Review: Two Raunchy New Sitcoms on Peacock Explore Friendship, Love and Rock and Roll [SPOILERS]
We Are Lady Parts, a limited series just released on Peacock and Girls5Eva, which dropped on the same service last month, don’t seem to have a lot in common on the surface. But scratch that, and the two have a lot in common.
We Are Lady Parts is all punk rock and girl power energy, while Girls5Eva has a middle-aged former girl group straining for relevance in 2021 vibe. But both shows feature engaging characters, smart dialogue and original tunes.
Lady Parts is a London-based all-girl punk group trying to make it big. They decide they need a lead guitarist and the only person who fits the band’s punk aesthetic is Amina (Anjana Vasan), a geeky microbiology PhD student, who’s on the is more concerned about landing a husband than playing guitar.
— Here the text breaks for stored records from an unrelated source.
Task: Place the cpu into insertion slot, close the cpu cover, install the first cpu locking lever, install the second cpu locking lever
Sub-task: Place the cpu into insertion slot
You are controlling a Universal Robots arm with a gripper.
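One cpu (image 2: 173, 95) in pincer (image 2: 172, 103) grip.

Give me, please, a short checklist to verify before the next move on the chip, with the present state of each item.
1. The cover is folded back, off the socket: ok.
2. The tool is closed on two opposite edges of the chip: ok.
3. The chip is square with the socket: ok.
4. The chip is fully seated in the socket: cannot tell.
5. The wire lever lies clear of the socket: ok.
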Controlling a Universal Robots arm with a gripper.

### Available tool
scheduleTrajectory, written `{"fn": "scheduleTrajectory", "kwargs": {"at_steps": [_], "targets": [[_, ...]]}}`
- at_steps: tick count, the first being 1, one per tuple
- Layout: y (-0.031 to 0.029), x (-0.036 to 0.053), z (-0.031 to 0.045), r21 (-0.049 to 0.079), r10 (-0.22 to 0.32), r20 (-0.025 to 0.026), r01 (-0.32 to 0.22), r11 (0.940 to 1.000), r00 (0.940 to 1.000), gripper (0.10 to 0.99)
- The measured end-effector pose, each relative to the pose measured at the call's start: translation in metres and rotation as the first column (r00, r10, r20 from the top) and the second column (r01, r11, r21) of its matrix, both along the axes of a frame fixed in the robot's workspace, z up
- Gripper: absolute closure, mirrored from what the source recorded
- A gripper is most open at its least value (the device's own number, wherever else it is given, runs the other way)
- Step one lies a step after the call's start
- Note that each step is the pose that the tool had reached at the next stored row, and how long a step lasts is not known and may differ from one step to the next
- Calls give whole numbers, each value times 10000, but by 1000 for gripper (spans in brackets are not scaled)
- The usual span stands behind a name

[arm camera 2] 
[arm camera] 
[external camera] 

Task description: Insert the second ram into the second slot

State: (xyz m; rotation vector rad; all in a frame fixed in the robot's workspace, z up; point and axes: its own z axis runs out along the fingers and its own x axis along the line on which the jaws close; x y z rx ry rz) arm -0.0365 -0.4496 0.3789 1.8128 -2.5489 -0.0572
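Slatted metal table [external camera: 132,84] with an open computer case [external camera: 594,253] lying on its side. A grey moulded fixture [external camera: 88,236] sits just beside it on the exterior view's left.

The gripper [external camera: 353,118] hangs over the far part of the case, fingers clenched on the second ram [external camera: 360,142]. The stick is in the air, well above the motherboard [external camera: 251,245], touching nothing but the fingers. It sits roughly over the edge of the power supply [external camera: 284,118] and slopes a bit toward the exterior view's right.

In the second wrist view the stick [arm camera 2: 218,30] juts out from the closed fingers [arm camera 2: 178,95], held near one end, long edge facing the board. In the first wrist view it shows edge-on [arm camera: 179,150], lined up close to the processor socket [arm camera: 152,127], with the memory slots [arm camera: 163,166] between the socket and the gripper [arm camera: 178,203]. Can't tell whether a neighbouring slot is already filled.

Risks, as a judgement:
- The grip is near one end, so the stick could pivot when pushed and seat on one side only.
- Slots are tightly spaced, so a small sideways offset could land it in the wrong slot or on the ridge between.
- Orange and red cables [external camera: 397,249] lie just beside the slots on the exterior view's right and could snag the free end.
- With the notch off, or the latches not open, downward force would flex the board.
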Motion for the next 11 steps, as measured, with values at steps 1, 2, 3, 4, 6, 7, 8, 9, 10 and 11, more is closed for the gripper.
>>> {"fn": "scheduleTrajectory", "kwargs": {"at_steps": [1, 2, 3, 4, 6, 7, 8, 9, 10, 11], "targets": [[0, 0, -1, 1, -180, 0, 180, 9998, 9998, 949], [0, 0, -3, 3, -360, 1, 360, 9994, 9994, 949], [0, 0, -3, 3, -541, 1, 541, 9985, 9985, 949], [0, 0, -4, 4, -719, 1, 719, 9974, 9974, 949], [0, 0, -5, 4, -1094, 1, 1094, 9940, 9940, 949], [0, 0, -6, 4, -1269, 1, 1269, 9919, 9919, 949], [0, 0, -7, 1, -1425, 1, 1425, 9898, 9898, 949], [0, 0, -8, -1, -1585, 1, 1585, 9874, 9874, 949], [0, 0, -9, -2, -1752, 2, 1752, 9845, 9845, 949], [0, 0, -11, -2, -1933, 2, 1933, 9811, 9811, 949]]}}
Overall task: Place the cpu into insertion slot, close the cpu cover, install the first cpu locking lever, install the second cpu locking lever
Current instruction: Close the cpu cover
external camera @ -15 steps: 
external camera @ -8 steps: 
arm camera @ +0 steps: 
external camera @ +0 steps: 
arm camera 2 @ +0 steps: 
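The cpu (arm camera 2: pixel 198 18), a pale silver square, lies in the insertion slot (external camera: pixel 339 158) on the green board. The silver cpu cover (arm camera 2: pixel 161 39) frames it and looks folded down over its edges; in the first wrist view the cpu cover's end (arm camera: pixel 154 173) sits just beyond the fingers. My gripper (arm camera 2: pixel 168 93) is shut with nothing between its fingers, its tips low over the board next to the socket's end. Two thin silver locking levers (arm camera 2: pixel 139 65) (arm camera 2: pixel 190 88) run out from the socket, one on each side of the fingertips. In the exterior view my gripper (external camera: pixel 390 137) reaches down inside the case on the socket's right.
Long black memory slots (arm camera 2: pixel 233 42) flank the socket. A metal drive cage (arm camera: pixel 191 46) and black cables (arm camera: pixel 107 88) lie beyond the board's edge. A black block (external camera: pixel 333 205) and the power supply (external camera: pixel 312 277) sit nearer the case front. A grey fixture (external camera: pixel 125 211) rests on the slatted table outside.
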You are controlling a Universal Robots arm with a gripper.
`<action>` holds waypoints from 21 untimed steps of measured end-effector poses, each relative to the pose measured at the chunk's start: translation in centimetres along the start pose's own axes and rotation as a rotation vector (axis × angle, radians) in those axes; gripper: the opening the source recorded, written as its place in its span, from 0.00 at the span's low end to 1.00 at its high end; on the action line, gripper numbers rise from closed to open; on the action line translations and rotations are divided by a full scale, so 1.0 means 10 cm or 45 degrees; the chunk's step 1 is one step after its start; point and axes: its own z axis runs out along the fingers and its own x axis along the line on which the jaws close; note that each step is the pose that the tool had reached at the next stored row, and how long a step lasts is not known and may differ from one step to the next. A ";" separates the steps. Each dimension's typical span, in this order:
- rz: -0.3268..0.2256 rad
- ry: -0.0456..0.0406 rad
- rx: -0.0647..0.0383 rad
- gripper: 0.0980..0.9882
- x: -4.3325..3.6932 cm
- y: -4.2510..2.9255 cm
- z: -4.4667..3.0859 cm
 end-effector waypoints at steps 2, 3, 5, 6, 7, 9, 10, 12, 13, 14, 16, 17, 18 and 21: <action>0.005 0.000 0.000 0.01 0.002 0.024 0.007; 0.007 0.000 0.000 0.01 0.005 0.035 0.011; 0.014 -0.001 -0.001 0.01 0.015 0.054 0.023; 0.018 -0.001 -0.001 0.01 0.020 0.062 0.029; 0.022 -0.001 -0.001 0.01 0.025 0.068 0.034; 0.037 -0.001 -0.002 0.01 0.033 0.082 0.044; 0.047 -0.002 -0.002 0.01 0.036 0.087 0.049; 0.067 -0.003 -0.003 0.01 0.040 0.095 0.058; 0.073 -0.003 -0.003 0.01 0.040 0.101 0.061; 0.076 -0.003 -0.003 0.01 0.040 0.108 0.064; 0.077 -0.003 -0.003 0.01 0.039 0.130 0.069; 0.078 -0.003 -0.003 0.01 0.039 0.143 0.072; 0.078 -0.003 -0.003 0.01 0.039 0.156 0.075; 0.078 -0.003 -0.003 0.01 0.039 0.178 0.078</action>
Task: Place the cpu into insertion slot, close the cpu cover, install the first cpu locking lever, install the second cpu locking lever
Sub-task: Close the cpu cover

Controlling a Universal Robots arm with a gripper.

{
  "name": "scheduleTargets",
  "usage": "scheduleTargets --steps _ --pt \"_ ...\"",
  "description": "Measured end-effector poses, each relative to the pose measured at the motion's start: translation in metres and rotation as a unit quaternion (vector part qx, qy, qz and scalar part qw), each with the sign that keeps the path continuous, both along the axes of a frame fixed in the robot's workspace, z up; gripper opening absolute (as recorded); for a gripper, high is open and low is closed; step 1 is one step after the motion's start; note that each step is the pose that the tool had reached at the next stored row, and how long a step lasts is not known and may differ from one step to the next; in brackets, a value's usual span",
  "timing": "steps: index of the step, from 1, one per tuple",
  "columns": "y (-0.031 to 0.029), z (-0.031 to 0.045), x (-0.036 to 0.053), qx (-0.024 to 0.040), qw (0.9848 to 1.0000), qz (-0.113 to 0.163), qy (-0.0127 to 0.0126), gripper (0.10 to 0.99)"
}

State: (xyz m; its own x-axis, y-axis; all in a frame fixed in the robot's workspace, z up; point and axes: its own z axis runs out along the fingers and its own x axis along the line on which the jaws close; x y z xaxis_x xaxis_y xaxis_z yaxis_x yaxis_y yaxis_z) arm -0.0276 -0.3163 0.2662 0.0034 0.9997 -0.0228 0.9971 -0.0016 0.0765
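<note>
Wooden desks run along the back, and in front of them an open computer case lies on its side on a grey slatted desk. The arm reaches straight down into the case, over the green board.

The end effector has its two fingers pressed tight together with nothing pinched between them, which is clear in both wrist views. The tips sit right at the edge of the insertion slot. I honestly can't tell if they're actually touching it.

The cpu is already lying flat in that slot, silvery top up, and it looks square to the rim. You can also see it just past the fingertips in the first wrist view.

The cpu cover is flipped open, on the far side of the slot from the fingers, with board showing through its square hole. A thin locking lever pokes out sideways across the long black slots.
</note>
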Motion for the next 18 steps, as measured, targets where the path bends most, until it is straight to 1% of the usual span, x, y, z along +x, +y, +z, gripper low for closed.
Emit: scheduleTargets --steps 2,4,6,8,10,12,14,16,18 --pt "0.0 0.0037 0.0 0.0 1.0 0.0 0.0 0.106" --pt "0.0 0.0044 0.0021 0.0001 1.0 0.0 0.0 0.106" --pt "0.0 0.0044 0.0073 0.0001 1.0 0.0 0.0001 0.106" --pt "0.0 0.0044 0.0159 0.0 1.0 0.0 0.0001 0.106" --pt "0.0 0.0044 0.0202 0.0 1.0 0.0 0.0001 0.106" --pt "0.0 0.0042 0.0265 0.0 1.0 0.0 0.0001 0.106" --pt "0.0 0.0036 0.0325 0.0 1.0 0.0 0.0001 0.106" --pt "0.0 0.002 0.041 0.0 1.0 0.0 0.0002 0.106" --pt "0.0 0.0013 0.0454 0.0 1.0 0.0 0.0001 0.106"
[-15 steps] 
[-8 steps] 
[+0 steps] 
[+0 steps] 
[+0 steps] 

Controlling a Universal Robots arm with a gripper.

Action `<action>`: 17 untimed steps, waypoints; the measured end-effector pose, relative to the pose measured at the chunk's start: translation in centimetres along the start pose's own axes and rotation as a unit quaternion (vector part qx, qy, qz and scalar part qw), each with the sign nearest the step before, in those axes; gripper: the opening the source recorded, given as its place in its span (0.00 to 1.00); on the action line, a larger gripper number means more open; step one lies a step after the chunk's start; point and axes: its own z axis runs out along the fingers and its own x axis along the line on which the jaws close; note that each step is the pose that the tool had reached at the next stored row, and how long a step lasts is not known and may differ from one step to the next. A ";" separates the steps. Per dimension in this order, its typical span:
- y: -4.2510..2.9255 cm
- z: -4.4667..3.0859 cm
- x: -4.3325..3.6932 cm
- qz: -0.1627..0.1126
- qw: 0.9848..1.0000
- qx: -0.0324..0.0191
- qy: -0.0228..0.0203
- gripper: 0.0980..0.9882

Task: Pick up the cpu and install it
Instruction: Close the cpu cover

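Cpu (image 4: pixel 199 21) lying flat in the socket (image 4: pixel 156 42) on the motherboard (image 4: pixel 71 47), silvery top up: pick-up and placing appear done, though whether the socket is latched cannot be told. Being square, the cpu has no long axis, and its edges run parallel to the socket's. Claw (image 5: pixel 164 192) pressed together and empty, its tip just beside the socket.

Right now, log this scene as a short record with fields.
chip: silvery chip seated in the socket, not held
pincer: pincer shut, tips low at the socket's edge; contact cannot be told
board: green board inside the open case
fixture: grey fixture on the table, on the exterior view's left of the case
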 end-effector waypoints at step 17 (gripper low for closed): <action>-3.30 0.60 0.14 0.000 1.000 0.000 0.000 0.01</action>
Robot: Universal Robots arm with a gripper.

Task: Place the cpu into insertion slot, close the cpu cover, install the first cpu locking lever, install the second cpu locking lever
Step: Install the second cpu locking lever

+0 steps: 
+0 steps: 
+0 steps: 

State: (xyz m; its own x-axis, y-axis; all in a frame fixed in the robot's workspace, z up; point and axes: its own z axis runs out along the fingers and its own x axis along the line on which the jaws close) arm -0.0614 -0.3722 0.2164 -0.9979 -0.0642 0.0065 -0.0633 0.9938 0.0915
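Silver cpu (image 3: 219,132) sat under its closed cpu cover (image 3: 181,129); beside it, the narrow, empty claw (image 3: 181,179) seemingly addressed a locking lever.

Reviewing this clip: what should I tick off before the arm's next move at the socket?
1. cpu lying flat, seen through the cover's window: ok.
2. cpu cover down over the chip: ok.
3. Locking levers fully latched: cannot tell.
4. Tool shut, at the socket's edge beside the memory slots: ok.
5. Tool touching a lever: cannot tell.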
Lady Parts’ fierce and enigmatic front-woman Saira (Sarah Kameela Impey) sees past Amina’s timid demeanor (and crippling stage fright) and wants her in the band.
But Saira has an ace up her sleeve: Amina fancies Ahsan (Zaqi Ismail), the dreamy brother of fellow band member and Uber-driving drummer Ayesha (Juliette Motamed), and Saira uses this as leverage by offering to hook them both up on a date, but only if Amina agrees to join the band.
Amina gets swept up in the band’s joyful, anarchic energy and punk spirit, but feels like she has to balance her image in her two very different worlds – that of her more strait-laced university friends, led by her formidable BFF Noor, and the world of Lady Parts. (In an interesting twist, her parents, also Muslim, are much more relaxed and progressive than the uptight Amina; they aren’t the ones pushing her to get married.)
The rest of the cast include cartoon-drawing bassist and backing vocalist Bisma (Faith Omole) and mysterious Momtaz (Lucie Shorthouse),the band’s driven wheeler-dealer manager, along with their family, friends and lovers. That the characters are all Muslim is important (the girls get entrapped by a devious reporter who challenges their commitment to their faith) but it’s also not what defines the characters. Each person follows their faith differently and it only part of a rich full life.
The series features a lot of performances, both of original punk songs and surprising cover tracks, written and adapted by Nida and her siblings Shez Manzoor (who also scored the show), Sanya Manzoor along with Benni Fregin.
We Are Lady Parts is a raunchy, unapologetically bold comedy and a joyful celebration of the richness and diversity found in contemporary London, with engaging young women asking the fundamental questions of life: Who am I? Where and with whom do I belong? This is a band of funny women seeking real agency and the ability to create their own identities in a world that wants to keep them down.
The aging girl group members of Girls5Eva are also outsiders; they are trying to move past their age and out of obscurity to generate an unlikely pop music comeback. The band of four former chart-toppers (their unusual moniker comes from from the fact that they were a five-person band until one of their members passed away.) Imagine a Spice Girls reunion after Ginger Spice died in a freak accident.
The four remaining members get a second shot at fame after one of their old songs gets sampled by a hot young rapper. Now navigating a world of TikTok videos and Instagram followers (they were last popular in the heyday of TRL Live) the four have to reckon with an unsympathetic music business without the scumbag manager who got them to the top of the charts originally.
Diva Wickie (played by ReneĆ© Elise Goldsberry from Hamilton), motherly Dawn (singer Sara Bareilles) ditzy Summer (Busy Phillips, Cougartown) and snarky Gloria (Paula Pell, A.P. Bio) are the four very different members of the group, who bicker and break up and make up and make music together. Nothing comes easy for the group; their former manager puts an embargo on all their former hits so they have to write new music. Their new manager says she can make them stars, but only if they break up. And they all have messy personal lives that aren’t helped by their quests for fame.
Girls5Eva seems superficially funny but there really is a lot going on under the surface. Created by Meredith Scardino (The Unbreakable Kimmy Schmidt), the show has a subversive edge and a genuine charm to it. The women in the group, for all their bickering and in-fighting, are true friends.
Some of the situations that the group find themselves in are extremely contrived, and the end of the show seems a little too pat, but over eight episodes the writers lay the groundwork for an unlikely road to fame and fortune. This show is also chock full of original music and great comedy moments.
Both shows lean toward the raunchy; they feature swearing, frank sexual talk and other adult situations. Despite the differences in age, location, spirituality, ethnicity and more, the casts of both shows are very similar; both shows have a closeted (or formerly closeted) lesbian, the married one, the glam one, and the insecure one. There’s no heavy-handed preachy girl-power moralizing, just women trying to live their lives.
Both shows are quick binges (six half hours for Lady Parts and eight for Girls5Eva) and are loads of fun, for their differences and their similarities.